Through the pain and the chaos, Biggs managed to save more than a dozen lives - all after suffering what would later be diagnosed as a traumatic brain injury.

"It's such a hard thing to know you have because you don't see it," she said. "To this day I still have memory loss from it. You know what's normal for you. It's not normal to forget conversations that just happened."

Earning the Purple Heart for her combat injuries, Biggs taught me heroism can be born in a single moment, but recovering and moving beyond trauma can be a long, winding road.

"The way I see life now is to keep things simple," she said. "Love your life. Afghanistan taught me to appreciate everything in my life, because you never know when it might be taken away."
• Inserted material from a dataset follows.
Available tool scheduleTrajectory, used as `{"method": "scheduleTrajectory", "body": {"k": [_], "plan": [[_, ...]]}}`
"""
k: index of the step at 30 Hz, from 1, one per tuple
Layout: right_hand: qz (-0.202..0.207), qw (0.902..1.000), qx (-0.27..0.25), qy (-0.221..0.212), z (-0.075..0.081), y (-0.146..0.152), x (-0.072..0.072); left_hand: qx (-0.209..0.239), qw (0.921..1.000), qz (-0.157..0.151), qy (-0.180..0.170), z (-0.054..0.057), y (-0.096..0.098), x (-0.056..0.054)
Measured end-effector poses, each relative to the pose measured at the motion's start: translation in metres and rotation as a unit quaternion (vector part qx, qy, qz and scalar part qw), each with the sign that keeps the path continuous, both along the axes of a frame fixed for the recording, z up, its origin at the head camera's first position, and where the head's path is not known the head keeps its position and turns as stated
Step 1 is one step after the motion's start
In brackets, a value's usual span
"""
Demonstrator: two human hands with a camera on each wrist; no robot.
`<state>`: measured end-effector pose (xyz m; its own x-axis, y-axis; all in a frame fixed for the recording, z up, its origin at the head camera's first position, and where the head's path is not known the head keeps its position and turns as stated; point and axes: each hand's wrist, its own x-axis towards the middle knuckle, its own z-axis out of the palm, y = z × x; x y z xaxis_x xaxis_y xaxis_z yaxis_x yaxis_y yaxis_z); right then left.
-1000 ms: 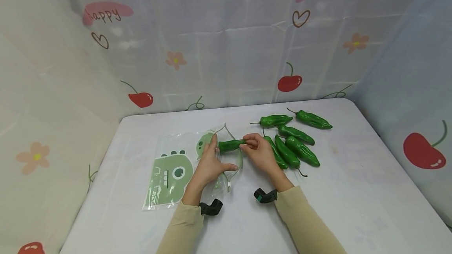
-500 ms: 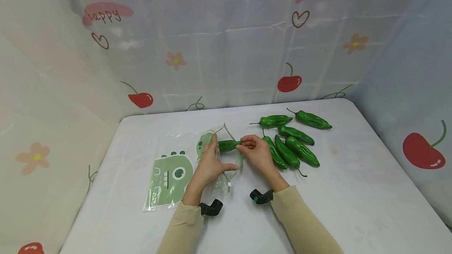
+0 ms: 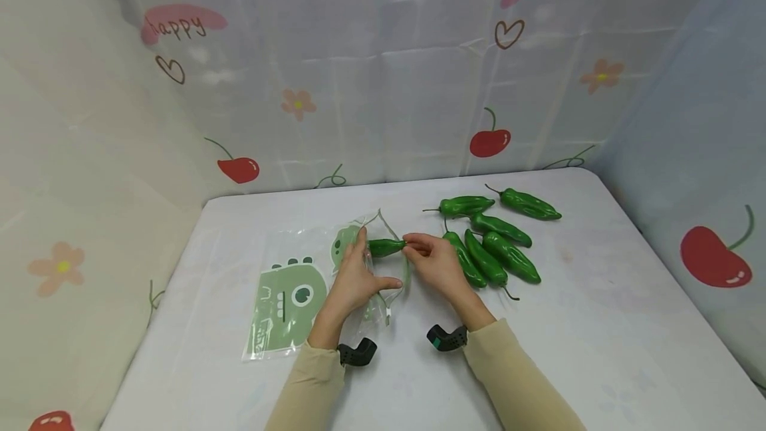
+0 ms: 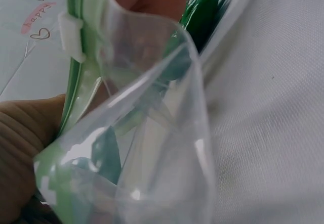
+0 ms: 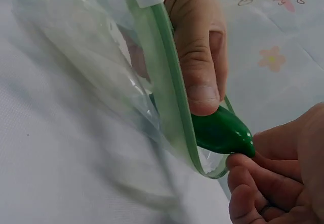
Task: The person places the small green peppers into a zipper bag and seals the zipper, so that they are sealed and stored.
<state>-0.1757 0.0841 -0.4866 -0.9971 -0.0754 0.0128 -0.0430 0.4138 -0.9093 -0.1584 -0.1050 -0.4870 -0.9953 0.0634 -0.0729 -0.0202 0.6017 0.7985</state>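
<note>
In the head view, a green pepper (image 3: pixel 385 247) lies partly inside the mouth of a clear slider zip bag (image 3: pixel 287 304) with a green cartoon print. My right hand (image 3: pixel 439 261) pinches the pepper's narrow tip. My left hand (image 3: pixel 353 281) reaches into the bag's mouth, thumb and fingers spread apart, spreading the green-edged opening. The right wrist view shows a left-hand digit close above the pepper (image 5: pixel 223 130), and right fingertips at its tip. Clear film and the green zip strip (image 4: pixel 76 82) fill much of the left wrist view. The pepper's other end is hidden by the left hand.
Several more green peppers (image 3: pixel 511 257) lie loosely grouped right of my right hand, some touching. The white-covered table (image 3: pixel 598 324) meets a printed cloth backdrop (image 3: pixel 383 85) at the back and sides.
My right hand has shifted slightly left, and the pepper has slid a little further left into the bag. The left hand, the bag and the other peppers have stayed in place.
</note>
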Motion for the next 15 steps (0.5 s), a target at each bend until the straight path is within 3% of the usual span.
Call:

With renewed vigor I pushed into my last mile - working through the pain and the fatigue. Knowing that for me, this was temporary - but for some, like Paul Blais, it was permanent.

Working as a commissary grocery bagger, Blais limped from register to register - seen, but rarely remembered, by the people passing through the checkout lines. It is almost impossible to fathom this soft-spoken man as a 26-year-old senior airman, celebrating his birthday inside a laundy room in Dhahran, Saudi Arabia, June 24, 1996.

"It was a squadron tradition to have your birthday off," the former airborne communications systems operator said, his speech slow and strained by a heavy slur. "I stayed in the dorm and did laundry."

As Blais and I spoke, he told me about the closeness he felt with the members of his aircrew. They were scheduled to fly a routine mission to Aviano Air Base, Italy - taking 50 Airmen home to their families. The pre-flight check stated the plane was in perfect condition, with the exception of an engine due for inspection. The crew agreed to ground the plane and stay in the Khobar Towers until the following morning - a morning they would never see.

"They were my second family," Blais said, his cheerful voice suddenly turning somber. "I am the only survivor of my second family."

On the third floor of the tower, Blais was in the bathroom at 10:09 p.m., June 25, 1996, when an explosion equal to the force of nearly 30,000 pounds of dynamite tore through the building like a hot knife through butter. It left a crater 85-feet wide and 35-feet deep.

"If I had been in my room, asleep in my bed, I wouldn't have survived," Blais said. "Being in the bathroom put an extra wall between me and the explosion. Ten feet saved my life."

The floor beneath Blais gave way and he plummeted three stories, entering a coma as soon as he hit the ground. As he lay unconscious, the five stories above him buried him alive and left him bleeding profusely from the head. For two-and-a-half hours, the blood flowed from Blais' head, inching him closer to death.

After nearly two months in a coma, Blais opened his eyes to the unfamiliar walls of the Walter Reed Army Medical Center in Washington, D.C. He still possessed all his mental faculties, but couldn't eat, drink, walk or talk. Even nearly 20 years later, Blais still shows signs of the injuries, both mental and physical, that earned him a Purple Heart and a medical retirement from the Air Force.

"I would try to remember the attack and all that would come to mind would be feelings of sorrow and guilt," he said. "I was the one to survive when they all died. I was the 'lucky one.'"

Wrestling with survivor's guilt, Blais said his responsibility is to carry the legacy of his second family to future generations of Airmen.

"Freedom really is not free," he said. "My aircrew paid the price with their lives. I paid the price by having to survive and carry on with the knowledge of what they might have accomplished, had they lived."

With a familiar tone, the treadmill slowed - indicating my run was over, but the memories I recalled lingered on. Paul, Angela, John, Steven and so many others have made a profound and lasting impression on me - throughout my Air Force career. Seven years over seven miles seemed like hardly a drop in the bucket when compared to the insurmountable weight of the stories they carry with them, every day.

They lived through those times. They carried on - and I, for my part, will carry them with me and remember.